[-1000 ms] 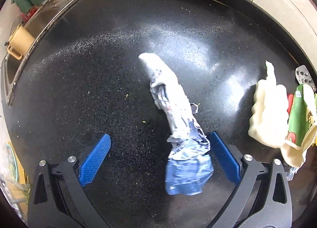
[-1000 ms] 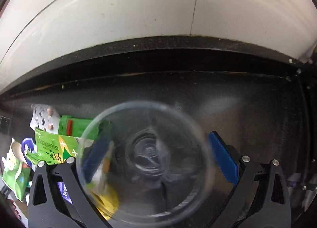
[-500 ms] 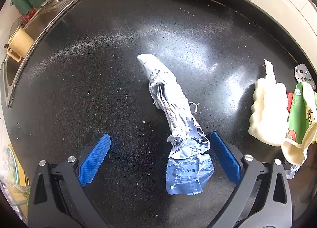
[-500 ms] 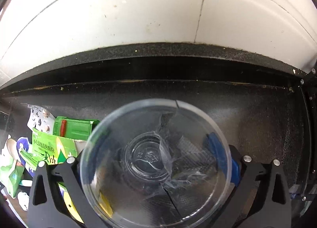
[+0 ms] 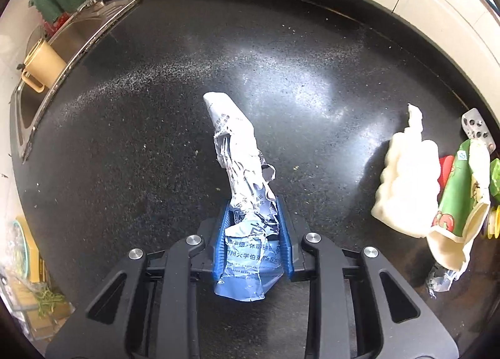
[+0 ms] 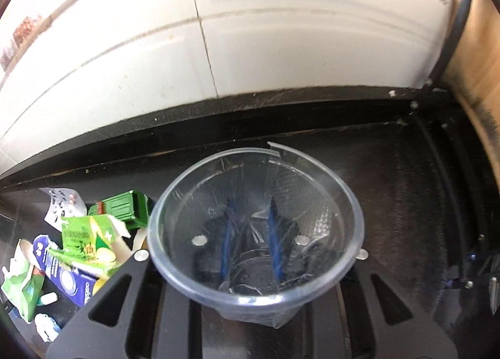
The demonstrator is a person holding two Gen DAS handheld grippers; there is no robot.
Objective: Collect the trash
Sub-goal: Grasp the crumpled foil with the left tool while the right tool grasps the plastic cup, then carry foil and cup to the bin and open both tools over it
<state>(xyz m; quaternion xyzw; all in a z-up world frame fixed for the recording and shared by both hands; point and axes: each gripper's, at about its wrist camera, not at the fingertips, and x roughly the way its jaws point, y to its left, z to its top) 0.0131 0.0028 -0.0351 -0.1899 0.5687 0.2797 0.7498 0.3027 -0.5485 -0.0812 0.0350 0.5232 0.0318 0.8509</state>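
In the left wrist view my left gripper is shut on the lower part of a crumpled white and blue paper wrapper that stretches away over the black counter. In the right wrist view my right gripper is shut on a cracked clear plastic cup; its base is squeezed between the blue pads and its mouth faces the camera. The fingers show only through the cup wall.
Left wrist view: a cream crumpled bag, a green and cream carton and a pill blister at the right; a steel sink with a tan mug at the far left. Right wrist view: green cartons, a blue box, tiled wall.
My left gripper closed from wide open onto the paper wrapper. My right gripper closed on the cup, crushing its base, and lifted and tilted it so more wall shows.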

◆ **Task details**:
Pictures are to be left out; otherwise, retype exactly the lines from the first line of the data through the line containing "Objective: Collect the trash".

◆ **Answer space**:
[-1000 ms] 
[-1000 ms] 
[-500 ms] 
[-500 ms] 
[+0 ms] 
[+0 ms] 
The demonstrator is a person holding two Gen DAS handheld grippers; there is no robot.
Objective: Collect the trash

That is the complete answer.